• **SUPPLIED DATA**:
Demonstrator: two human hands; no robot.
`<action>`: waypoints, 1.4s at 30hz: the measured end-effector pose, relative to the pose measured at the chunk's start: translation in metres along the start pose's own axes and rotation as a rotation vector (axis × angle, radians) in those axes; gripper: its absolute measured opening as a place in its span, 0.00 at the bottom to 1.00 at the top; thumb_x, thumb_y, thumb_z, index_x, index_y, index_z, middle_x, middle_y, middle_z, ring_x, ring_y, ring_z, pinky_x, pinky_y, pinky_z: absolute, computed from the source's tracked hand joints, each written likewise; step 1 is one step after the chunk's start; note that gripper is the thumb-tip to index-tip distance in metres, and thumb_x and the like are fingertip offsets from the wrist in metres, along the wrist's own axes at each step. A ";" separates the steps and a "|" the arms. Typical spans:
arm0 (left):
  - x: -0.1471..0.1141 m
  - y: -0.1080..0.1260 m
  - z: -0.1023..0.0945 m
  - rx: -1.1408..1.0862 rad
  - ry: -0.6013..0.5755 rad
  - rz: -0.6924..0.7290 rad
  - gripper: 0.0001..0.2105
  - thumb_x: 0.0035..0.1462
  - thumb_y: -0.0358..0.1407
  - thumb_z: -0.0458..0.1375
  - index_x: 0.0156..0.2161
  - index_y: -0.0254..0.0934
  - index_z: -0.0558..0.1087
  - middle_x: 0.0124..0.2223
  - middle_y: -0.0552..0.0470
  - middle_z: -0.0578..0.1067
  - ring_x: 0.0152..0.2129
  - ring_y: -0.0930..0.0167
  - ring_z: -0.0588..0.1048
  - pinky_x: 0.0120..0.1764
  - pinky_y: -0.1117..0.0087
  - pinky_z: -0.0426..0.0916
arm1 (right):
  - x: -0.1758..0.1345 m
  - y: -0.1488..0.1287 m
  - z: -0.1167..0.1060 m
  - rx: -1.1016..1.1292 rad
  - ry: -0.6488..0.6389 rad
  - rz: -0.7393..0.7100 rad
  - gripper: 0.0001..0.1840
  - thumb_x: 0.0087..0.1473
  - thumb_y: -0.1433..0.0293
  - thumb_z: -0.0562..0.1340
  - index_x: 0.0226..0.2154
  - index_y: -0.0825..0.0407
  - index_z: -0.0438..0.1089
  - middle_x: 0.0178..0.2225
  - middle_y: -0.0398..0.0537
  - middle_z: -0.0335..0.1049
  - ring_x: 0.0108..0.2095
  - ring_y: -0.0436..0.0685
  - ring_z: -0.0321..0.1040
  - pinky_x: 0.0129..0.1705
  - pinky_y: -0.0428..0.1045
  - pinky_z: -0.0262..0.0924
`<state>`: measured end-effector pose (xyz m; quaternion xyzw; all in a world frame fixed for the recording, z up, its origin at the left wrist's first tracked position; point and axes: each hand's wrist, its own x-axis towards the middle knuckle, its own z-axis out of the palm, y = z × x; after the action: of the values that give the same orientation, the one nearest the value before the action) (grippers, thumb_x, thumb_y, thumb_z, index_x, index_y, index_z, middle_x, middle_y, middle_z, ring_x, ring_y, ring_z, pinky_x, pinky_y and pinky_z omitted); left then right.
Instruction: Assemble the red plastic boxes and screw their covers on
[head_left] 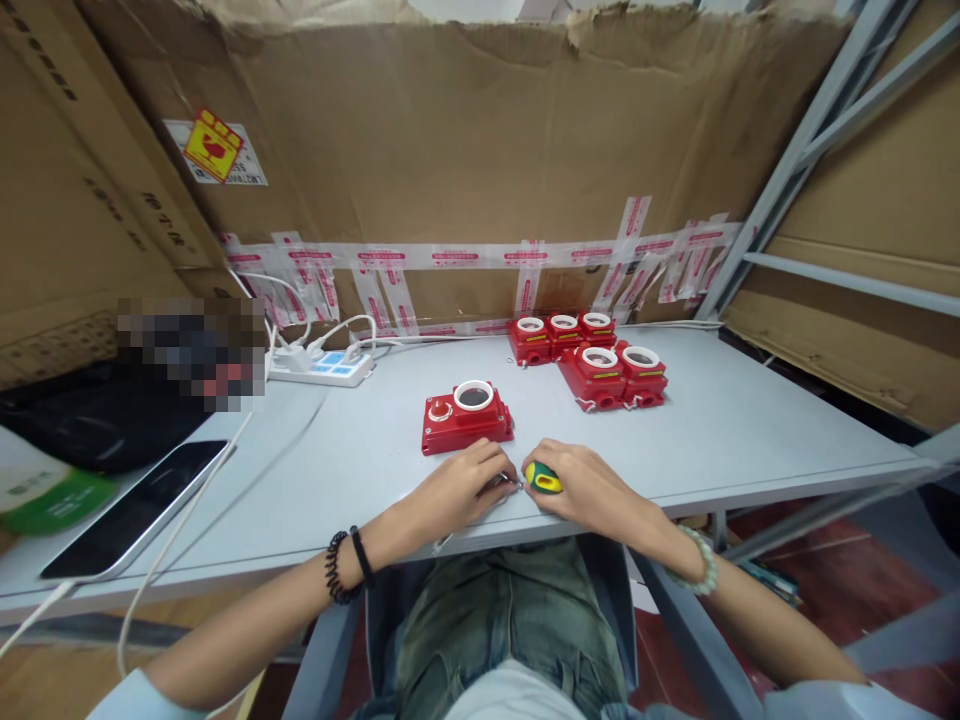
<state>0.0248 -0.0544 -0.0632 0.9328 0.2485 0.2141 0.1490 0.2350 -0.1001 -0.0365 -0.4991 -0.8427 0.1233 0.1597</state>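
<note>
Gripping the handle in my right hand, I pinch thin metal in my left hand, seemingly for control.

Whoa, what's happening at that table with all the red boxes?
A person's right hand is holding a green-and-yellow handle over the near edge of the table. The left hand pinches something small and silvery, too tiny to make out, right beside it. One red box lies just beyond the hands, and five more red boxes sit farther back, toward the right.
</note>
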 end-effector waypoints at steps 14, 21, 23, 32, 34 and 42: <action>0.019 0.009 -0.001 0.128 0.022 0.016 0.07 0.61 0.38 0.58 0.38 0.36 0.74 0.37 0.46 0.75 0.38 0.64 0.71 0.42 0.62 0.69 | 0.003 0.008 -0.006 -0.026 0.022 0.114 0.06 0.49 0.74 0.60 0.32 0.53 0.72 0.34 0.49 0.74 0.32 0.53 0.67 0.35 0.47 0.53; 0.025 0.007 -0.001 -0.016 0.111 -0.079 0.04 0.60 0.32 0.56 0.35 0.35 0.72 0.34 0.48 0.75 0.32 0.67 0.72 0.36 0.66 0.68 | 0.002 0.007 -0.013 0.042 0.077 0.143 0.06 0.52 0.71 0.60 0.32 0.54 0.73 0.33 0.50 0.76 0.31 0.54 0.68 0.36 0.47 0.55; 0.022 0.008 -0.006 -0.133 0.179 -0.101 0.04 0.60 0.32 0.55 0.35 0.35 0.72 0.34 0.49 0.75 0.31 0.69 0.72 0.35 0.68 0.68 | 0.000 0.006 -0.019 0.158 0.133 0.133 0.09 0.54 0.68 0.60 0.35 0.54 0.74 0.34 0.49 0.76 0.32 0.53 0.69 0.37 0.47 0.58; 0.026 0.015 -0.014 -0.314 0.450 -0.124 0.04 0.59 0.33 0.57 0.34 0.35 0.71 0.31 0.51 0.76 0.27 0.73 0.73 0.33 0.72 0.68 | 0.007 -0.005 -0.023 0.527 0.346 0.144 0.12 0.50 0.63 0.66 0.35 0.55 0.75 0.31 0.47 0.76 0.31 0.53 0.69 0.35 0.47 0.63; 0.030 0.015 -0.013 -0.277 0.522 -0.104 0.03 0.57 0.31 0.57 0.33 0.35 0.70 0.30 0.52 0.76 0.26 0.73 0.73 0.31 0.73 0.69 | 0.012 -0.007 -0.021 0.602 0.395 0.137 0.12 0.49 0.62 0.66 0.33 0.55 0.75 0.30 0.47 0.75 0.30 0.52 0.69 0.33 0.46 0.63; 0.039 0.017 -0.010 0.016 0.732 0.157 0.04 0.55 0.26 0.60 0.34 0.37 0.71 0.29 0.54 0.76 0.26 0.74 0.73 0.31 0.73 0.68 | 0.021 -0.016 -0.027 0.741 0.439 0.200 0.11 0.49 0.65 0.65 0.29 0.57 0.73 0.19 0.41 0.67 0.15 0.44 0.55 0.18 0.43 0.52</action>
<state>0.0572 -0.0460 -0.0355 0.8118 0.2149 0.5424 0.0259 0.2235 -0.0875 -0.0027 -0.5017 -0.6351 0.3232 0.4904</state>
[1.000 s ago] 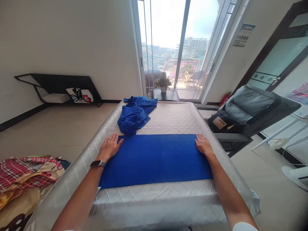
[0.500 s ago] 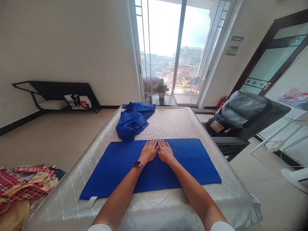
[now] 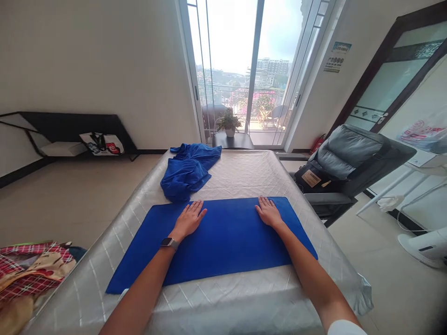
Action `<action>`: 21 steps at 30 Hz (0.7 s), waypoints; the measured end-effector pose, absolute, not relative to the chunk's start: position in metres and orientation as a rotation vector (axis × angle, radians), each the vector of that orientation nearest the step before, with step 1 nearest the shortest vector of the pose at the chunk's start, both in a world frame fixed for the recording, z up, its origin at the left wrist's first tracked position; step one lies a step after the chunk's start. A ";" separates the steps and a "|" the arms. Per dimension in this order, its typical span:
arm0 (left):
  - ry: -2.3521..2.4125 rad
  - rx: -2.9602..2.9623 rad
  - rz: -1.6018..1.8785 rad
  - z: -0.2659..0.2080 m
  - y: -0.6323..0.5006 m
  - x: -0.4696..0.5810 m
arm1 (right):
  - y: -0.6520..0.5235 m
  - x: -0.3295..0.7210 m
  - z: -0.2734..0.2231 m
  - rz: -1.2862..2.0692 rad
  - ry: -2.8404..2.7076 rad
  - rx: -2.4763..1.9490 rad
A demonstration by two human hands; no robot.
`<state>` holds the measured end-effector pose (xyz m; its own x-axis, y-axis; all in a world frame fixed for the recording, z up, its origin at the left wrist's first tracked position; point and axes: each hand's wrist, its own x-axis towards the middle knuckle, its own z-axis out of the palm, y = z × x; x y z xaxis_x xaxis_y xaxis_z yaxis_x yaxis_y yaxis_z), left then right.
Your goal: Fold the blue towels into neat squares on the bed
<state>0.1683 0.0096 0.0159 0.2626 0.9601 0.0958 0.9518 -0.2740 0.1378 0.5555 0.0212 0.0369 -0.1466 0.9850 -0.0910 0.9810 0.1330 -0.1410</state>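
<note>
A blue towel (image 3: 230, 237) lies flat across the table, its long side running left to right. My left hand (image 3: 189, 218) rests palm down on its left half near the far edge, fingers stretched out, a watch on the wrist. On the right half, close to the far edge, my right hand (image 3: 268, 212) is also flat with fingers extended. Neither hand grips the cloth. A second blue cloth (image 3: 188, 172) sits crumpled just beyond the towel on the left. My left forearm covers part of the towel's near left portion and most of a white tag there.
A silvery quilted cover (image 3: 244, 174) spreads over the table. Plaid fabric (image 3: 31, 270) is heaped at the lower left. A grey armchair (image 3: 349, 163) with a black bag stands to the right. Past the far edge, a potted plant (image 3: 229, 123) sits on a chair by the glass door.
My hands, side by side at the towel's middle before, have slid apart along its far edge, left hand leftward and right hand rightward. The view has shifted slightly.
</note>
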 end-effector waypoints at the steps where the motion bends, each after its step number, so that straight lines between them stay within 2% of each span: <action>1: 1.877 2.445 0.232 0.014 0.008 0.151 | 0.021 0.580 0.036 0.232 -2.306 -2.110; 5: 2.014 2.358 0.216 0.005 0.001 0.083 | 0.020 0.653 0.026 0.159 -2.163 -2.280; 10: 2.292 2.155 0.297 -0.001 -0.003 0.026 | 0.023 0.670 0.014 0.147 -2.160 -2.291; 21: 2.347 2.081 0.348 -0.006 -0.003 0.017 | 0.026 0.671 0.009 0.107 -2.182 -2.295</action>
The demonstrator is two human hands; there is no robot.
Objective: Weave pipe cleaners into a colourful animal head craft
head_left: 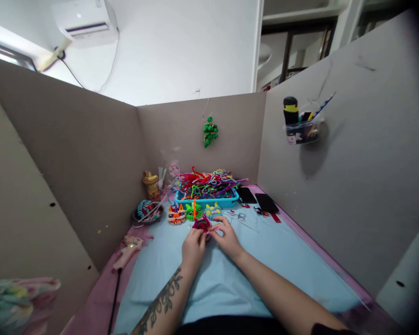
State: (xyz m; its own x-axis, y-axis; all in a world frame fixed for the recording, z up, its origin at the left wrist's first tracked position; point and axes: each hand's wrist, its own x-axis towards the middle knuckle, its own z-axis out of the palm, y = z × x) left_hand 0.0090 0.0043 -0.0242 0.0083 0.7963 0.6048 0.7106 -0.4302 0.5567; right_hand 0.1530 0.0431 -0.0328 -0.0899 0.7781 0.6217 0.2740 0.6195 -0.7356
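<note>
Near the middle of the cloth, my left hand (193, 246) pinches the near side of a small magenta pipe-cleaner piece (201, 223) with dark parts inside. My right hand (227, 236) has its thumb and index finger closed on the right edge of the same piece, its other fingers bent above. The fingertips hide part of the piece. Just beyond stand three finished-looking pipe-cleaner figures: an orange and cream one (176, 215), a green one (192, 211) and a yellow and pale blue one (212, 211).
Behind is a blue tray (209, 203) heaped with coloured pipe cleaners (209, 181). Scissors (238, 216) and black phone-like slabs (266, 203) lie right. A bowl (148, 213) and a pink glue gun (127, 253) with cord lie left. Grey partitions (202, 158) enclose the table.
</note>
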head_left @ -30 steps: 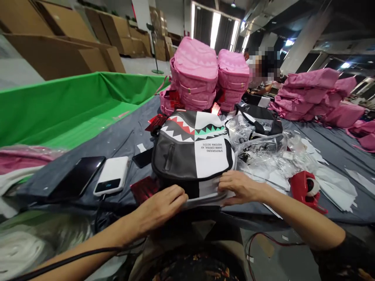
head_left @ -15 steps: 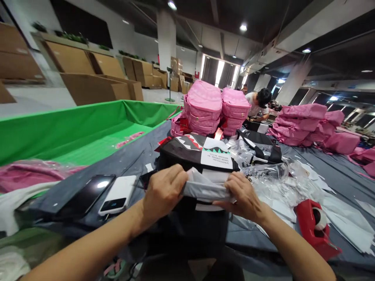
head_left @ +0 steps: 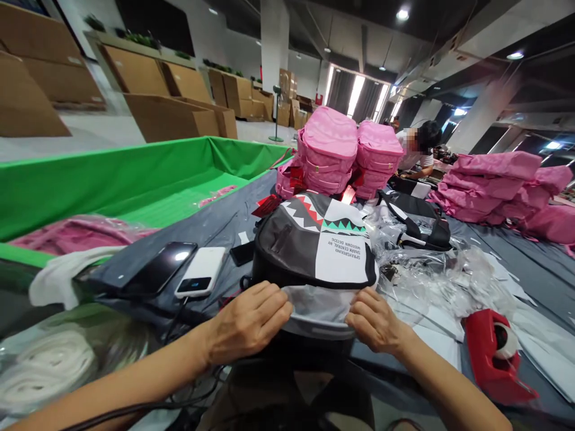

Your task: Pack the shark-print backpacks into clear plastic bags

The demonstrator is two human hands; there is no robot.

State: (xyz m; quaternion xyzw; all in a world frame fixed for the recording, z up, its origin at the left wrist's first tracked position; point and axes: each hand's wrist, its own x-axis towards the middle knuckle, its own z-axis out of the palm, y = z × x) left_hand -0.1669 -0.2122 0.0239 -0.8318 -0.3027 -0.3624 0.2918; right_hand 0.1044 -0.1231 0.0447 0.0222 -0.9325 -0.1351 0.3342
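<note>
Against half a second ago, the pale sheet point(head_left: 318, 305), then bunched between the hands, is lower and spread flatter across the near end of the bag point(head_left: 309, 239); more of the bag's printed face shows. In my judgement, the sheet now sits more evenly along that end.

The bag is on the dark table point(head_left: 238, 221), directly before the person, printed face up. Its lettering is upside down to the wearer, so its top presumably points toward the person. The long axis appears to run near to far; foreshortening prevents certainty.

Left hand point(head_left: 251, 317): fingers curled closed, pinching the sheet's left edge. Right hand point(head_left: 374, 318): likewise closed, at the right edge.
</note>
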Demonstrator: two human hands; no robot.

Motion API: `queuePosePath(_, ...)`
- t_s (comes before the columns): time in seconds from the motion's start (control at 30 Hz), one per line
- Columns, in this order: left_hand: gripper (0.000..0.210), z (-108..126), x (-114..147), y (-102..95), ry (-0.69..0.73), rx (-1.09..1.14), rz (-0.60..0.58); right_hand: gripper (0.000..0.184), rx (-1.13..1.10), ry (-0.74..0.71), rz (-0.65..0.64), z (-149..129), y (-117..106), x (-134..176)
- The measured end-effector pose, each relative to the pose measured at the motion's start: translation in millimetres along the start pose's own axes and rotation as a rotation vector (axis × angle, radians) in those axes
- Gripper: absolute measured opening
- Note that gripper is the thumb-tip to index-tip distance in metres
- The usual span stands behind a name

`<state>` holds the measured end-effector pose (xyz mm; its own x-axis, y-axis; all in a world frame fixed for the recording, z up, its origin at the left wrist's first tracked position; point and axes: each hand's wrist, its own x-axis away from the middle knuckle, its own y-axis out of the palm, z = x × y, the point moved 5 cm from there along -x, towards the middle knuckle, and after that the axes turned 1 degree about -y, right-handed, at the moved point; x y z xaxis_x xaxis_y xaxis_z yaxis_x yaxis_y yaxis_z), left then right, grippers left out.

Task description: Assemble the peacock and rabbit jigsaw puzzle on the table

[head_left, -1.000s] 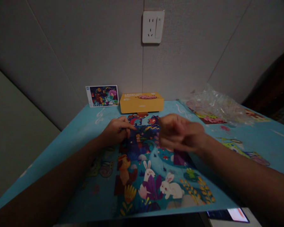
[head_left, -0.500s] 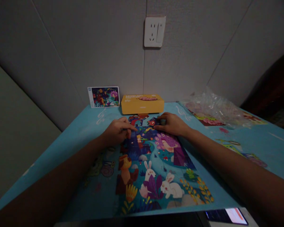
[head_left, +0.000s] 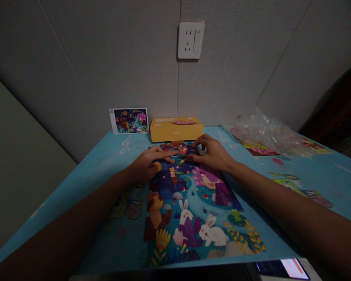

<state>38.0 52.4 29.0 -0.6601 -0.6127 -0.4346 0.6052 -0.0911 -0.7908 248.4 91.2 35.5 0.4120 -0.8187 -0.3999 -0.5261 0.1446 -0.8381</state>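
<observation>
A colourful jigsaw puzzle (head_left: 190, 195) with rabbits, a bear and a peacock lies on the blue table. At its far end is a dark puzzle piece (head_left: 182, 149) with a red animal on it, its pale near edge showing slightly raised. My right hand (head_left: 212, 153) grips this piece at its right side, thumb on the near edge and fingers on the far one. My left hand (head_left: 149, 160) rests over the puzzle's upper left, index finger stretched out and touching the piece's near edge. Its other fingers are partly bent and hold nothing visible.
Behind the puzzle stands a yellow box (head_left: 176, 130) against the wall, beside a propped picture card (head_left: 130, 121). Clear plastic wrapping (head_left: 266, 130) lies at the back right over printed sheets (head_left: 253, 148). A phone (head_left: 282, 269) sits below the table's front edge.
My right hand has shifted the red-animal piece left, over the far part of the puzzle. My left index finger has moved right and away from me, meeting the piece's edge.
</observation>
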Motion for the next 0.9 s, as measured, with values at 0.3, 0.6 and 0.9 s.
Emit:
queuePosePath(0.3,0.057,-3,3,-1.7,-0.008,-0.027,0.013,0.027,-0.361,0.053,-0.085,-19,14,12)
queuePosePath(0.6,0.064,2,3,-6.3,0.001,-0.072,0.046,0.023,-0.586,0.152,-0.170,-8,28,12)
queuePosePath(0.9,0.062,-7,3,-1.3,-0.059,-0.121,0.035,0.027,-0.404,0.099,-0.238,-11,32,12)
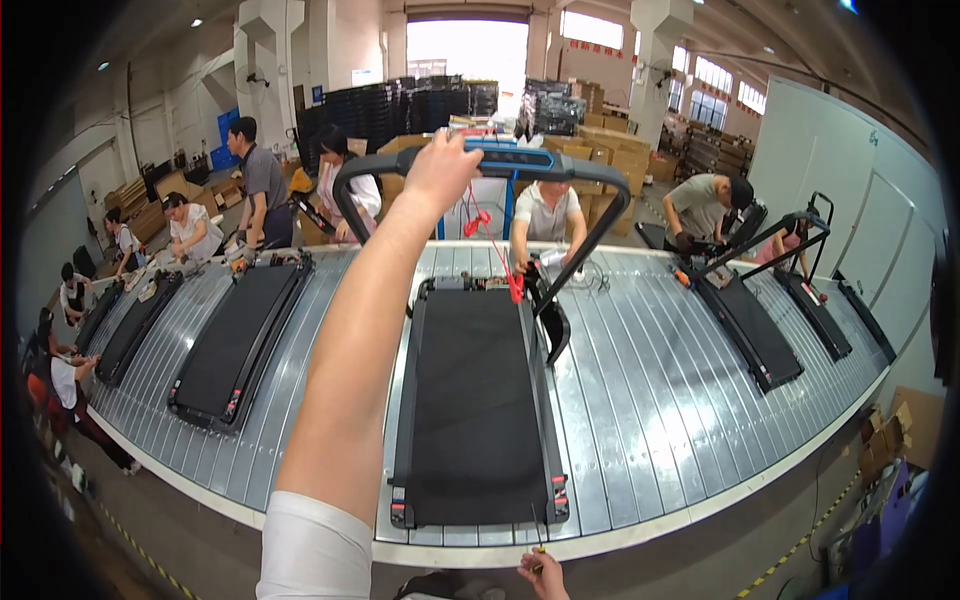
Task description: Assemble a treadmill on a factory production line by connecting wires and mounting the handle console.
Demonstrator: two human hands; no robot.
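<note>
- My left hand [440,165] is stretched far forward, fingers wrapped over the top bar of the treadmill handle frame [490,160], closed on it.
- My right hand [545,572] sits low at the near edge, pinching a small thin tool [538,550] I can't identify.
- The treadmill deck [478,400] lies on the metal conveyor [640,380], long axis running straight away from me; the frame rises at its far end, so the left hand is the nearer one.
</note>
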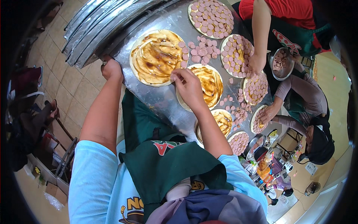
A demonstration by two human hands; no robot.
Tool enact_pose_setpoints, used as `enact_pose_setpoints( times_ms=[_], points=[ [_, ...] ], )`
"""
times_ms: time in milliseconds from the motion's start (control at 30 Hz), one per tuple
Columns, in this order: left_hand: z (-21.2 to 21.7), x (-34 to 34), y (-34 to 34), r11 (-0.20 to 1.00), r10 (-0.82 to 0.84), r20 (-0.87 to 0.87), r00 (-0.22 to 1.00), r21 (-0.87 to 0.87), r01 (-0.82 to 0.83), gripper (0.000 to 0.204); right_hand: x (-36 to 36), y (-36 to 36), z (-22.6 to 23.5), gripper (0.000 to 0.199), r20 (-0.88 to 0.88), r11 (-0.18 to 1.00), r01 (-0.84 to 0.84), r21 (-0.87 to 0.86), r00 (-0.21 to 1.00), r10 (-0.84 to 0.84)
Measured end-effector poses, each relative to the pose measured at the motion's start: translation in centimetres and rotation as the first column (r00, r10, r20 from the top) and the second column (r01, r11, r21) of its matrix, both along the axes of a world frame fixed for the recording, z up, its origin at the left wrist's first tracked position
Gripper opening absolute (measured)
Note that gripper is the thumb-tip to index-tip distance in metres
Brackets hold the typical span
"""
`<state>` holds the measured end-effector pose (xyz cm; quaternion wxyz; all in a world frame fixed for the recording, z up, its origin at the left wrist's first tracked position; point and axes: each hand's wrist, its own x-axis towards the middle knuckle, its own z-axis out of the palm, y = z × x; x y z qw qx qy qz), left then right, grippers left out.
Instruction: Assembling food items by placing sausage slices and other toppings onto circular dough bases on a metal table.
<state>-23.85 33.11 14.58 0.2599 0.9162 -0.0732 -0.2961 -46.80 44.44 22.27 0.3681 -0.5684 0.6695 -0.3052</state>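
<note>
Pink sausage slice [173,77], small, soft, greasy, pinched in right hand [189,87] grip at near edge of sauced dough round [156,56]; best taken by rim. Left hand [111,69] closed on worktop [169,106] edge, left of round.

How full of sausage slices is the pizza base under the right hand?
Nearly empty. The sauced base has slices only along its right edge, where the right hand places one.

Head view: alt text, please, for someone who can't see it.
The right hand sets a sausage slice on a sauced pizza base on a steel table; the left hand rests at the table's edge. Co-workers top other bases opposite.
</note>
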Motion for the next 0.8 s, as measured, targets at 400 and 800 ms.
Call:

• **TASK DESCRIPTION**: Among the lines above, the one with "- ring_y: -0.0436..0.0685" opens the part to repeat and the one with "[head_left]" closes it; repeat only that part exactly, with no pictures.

• **RESULT OF THE TASK**:
  - ring_y: -0.0436..0.0685
  - ring_z: -0.0321..0.1040
  - pinky_x: 0.0129..0.1705
  - pinky_y: -0.0428..0.1045
  - pinky_z: -0.0262..0.0924
`<state>`: measured end-effector pose (xyz m; quaternion xyzw; all in a world frame fixed for the recording, z up, its origin at the left wrist's first tracked position; point and axes: each hand's wrist, its own x-axis towards the middle knuckle, its own z-axis out of the palm, y = z × x; after the action: of the values that give the same orientation, the one nearest the value before the action) (grippers, thumb_x, thumb_y, thumb_z, index_x, index_y, index_z, middle_x, middle_y, middle_z, ring_x, ring_y, ring_z, pinky_x, pinky_y and pinky_z omitted); left then right.
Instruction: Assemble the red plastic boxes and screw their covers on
[head_left] 

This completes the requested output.